Heimatgeschichtlicher Arbeitskreis Talheim
74388 Talheim
Kultur

80 Jahre Kriegsende in Talheim

Bericht von Charlotte von Schubert, geb. Speidel (1906-2008) Bewohnerin des Neuen Schlosses, manche Talheimer können sich noch erinnern,...

Bericht von Charlotte von Schubert, geb. Speidel (1906-2008)

Bewohnerin des Neuen Schlosses, manche Talheimer können sich noch erinnern, dass sie im Rentnerclub oft den Gesang auf dem Klavier begleitete.

Frau Lotte von Schubert hat auf Wunsch des Bürgermeisteramts 1949 in der folgenden Dokumentation wiedergegeben, was sich im Jahre 1945 bis zum Kriegsende in Talheim, und hier besonders im Neuen Schloss, zugetragen hat.

März 1945:

Alles geht dem Ende und dem Untergang entgegen. Der Feind dringt täglich tiefer ins Land ein.

Wir sind umzingelt von allen Seiten. Die Jabo-Angriffe und Tiefflieger werden immer häufiger.

Man wagt sich kaum mehr ins Dorf zu gehen, wird bei jeder Arbeit unterbrochen. Selbst im Garten muss man sich an Bäume drücken oder auf den Boden legen, um nicht Zielscheibe zu sein. Verantwortlichkeitsbewusstsein, vor allem dem Kind gegenüber, und Fatalismus resp. Bequemlichkeit streiten sich in einem, im Trotzen der Gefahr oder Fliehen.

April 1945:

Wir werden Kampfgebiet. Der Krieg ist am Erlöschen. Dennoch fordert der Kreisleiter von Heilbronn zu äußerstem Widerstand auf, verlängert dadurch den Kampf und lädt zu aller Schuld auch noch die an vielen jüngsten Menschenleben auf sich.

Wir liegen im Schussfeld zwischen Nordheim und dem Haigern. 14 Tage und Nächte liegt ein schwerer Mörser direkt über uns auf dem Hundsberg, ein leichtes Infanteriegeschütz direkt vor uns an der Schozach. Stäbe im Hause, die einander ablösen, auf der Flucht. 50 – 100 Mann im Heu – teils Wehrmacht, teils letzter Arbeitsdienst. Alles versprengte letzte Reste unserer stolzen Armee. In der Waschküche wird gekocht. Sie bitten um Kartoffeln und Gemüse, haben nichts mehr, weil der Train nicht nachkommt. 2 einsame Landser sitzen auf der Treppe nach der Straße. Auf meine Frage „Wozu“? „Als Panzersperre“. Ein verständnisvoller trauriger Blickwechsel, aber das Vesper schmeckt!

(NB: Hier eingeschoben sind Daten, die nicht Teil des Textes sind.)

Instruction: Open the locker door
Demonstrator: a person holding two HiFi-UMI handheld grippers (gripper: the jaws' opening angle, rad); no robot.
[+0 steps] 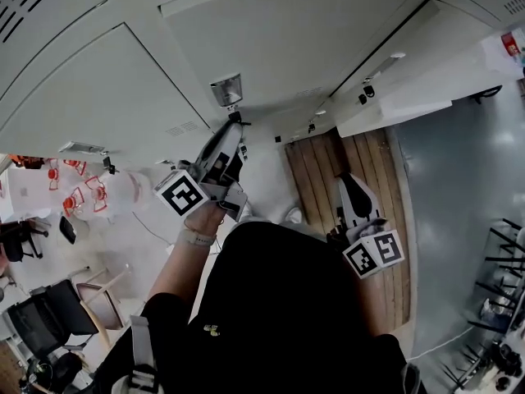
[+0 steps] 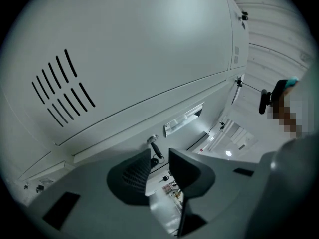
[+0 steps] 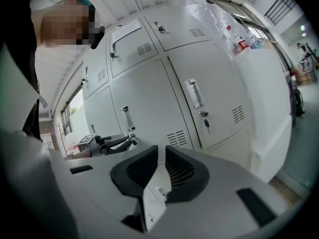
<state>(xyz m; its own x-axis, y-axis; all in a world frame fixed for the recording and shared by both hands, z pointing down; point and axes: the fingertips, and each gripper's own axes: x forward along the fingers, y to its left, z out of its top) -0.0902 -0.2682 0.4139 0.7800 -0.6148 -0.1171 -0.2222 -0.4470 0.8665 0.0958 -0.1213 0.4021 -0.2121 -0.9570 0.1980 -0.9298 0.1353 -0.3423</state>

Granate auf Granate fliegt ins Dorf, trifft viele Häuser. Auch das Alte Schloss wird beschädigt. Wir bleiben unversehrt. In unserem Apfel- und Weinkeller mehren sich die Gäste aus dem Dorf. Die Gefahr aus der Luft nimmt ab, die auf der Erde zu. Nur die beiden letzten Nächte vor Erscheinen der Amerikaner verbringen auch wir im überfüllten Apfel- und Luftschutzkeller, während wir uns bis dahin hinter den dicken Schlossmauern genügend geborgen fühlten.

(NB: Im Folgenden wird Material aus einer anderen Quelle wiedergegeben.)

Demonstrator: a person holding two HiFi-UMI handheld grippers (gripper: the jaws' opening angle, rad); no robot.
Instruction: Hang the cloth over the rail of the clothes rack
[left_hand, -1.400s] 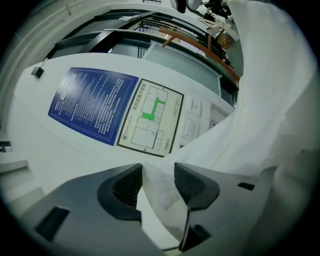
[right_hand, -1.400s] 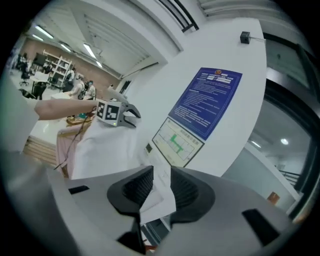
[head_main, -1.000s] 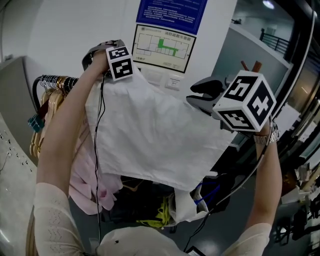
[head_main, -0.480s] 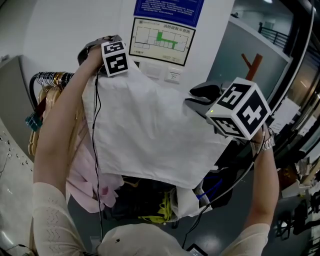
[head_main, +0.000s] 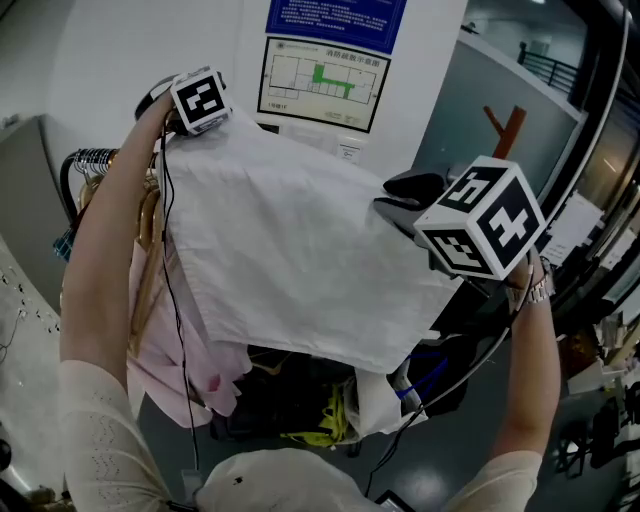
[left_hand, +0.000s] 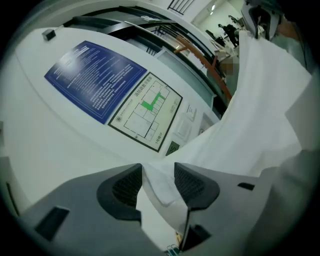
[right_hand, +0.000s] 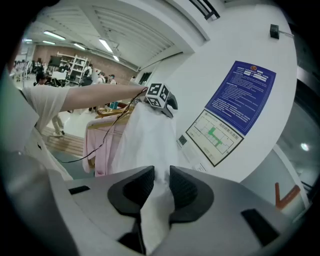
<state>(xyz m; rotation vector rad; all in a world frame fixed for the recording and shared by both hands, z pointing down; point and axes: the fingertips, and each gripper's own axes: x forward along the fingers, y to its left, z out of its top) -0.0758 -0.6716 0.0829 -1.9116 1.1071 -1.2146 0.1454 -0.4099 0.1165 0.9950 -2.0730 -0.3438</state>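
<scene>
A white cloth (head_main: 300, 260) hangs spread between my two grippers, above the clothes rack. My left gripper (head_main: 168, 92) is at the upper left, over the rack's rail (head_main: 92, 160) with its hangers, shut on one corner of the cloth. In the left gripper view that corner (left_hand: 161, 186) sits folded between the jaws of the left gripper (left_hand: 157, 182). My right gripper (head_main: 405, 198) holds the opposite corner at the right. Its jaws have just been closing, and in the right gripper view the right gripper (right_hand: 161, 187) pinches the cloth (right_hand: 147, 135) between its pads.
A pink garment (head_main: 165, 340) hangs from the rail under the cloth, beside wooden hangers (right_hand: 112, 111). A floor plan poster (head_main: 320, 85) and a blue notice (head_main: 335, 15) are on the white wall behind. Dark bags and yellow cord (head_main: 300, 415) lie below.
My left gripper has moved left and slightly up in the head view, drawing the cloth's corner out over the hangers. The cloth is spread wider. The right gripper has stayed nearly where it was.
</scene>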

Die 1. Bekanntschaft mit den Amerikanern war eine indirekte, indem die Menschen der Bahnhofsgegend, die aus ihren Häusern mussten, zu uns flohen und um Unterkunft baten. So war großes Biwak hier. Schlafen in allen Zimmern und Kellern und Massenverpflegung in der Waschküche. Das ging so drei Tage, bis sie auch zu uns kamen, das Schloss beschlagnahmten für den folgenden Stab eines Colonel und uns samt den Dorfbewohnern hinauswarfen. Binnen einer Stunde musste alles geräumt sein. Was das für einen landwirtschaftlichen Haushalt bedeutet, kann nur ermessen, der es mitgemacht hat.

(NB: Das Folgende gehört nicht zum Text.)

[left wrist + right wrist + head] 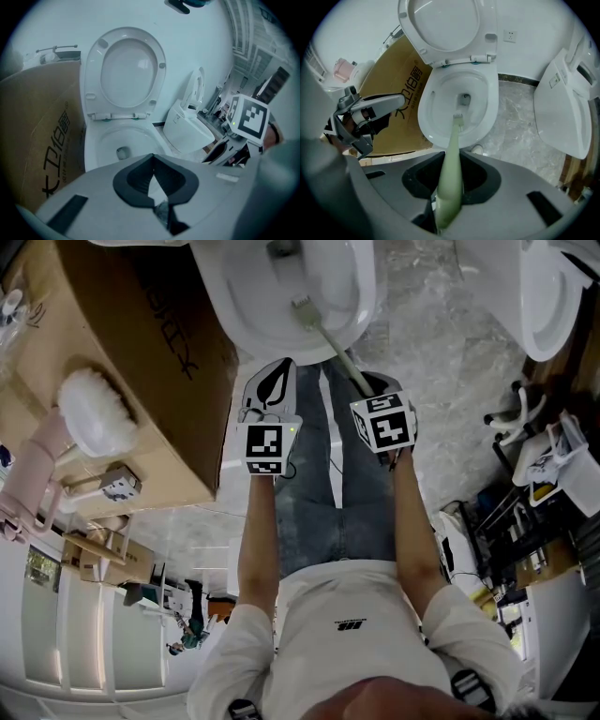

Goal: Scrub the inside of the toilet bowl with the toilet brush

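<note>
Pale-green toilet brush (454, 136): one. Long axis runs from the right gripper forward and down over the bowl's near rim. Bristle head points at the drain hole, low inside the bowl, just short of the hole. Can't tell if it touches the porcelain.
toilet bowl (427, 123): white, one with the brush in it. seat and lid (445, 21) raised, leaning back to the wall.
second toilet (562, 108): one, white, on the floor off the bowl's right side, well apart from the brush.
toilets total: two.
right gripper (449, 161): fingers pinching the brush handle near its butt end.
left gripper (153, 165): fingers pressed together at the tips, nothing between. Sits just beside the right gripper, before the bowl's near rim.
grippers total: two, one marker cube each.
cardboard box (391, 79): one, brown, printed. At the bowl's left side, touching or just beside, can't tell which.
floor (518, 124): grey marbled stone.
</note>
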Motion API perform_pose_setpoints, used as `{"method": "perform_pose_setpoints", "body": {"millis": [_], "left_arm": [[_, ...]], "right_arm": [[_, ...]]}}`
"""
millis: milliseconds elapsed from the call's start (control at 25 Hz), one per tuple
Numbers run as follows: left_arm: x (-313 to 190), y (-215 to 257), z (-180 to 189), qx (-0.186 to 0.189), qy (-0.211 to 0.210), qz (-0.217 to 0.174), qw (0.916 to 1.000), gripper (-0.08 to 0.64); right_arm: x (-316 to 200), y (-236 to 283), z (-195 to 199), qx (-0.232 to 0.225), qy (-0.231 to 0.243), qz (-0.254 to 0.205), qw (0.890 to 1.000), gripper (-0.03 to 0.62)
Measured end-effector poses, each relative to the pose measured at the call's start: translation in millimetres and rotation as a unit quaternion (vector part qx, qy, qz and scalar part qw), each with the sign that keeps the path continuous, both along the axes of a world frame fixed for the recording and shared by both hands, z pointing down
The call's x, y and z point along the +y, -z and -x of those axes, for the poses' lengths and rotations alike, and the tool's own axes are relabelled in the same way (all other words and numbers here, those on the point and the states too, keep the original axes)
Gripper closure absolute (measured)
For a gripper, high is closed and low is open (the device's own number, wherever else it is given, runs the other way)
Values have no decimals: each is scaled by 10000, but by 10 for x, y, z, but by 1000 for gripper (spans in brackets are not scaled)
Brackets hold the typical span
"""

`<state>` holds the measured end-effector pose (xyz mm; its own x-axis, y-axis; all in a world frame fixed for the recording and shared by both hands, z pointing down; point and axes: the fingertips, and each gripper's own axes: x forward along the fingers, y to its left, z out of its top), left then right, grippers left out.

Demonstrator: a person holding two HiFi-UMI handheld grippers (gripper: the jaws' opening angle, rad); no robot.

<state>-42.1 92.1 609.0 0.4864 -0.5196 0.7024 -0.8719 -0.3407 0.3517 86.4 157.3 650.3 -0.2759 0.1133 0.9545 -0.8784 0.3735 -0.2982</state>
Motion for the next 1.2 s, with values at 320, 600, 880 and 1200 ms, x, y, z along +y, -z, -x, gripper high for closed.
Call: {"method": "perform_pose_setpoints", "body": {"millis": [320,600,880,1200], "left_arm": [[-40,-13,-35,-6,-47,14,10000,551],[-99,-22,-68,2,-49,11,10000,551],[-164,-39,-66,-12,-36,31,10000,551],[-208,-79,-40,-28,24,66,10000,551]], "right_arm": [[-131,-1,-135,174,83,-146,9997,503],[-282,-38,-206,287,153,-330,9989,503],[-518,-38,-235,467,394,-535,9967,503],[-801,-57,-295,816,1028,-897,9873,503]]}}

Bis die Amerikaner kamen, dauerte es doch noch 4 Stunden, so dass man noch das Wichtigste herausholen konnte.

Wir hausten 4 Tage in der Knechtekammer, in der zweiten nebenan 7 Kinder, auf dem Kornboden alle restlichen Schlossbewohner.

Auf dem Hofe regstes Lagerleben. Das Haus voller Offiziere, Kantine in der Diele, Kasino im Esszimmer. Wir alle hatten Dorf- und Hausverbot. Um letzteres kümmerte ich mich wenig, behielt meine Hausfrauenrechte inne, ging täglich, mich höflich entschuldigend, von Tür zu Türe, um Blumen zu gießen, leere Gläser und volle Aschenbecher mitzunehmen und zu spülen, wo nötig, Amibeine von meinen Tischen zu nehmen, alles geduldet.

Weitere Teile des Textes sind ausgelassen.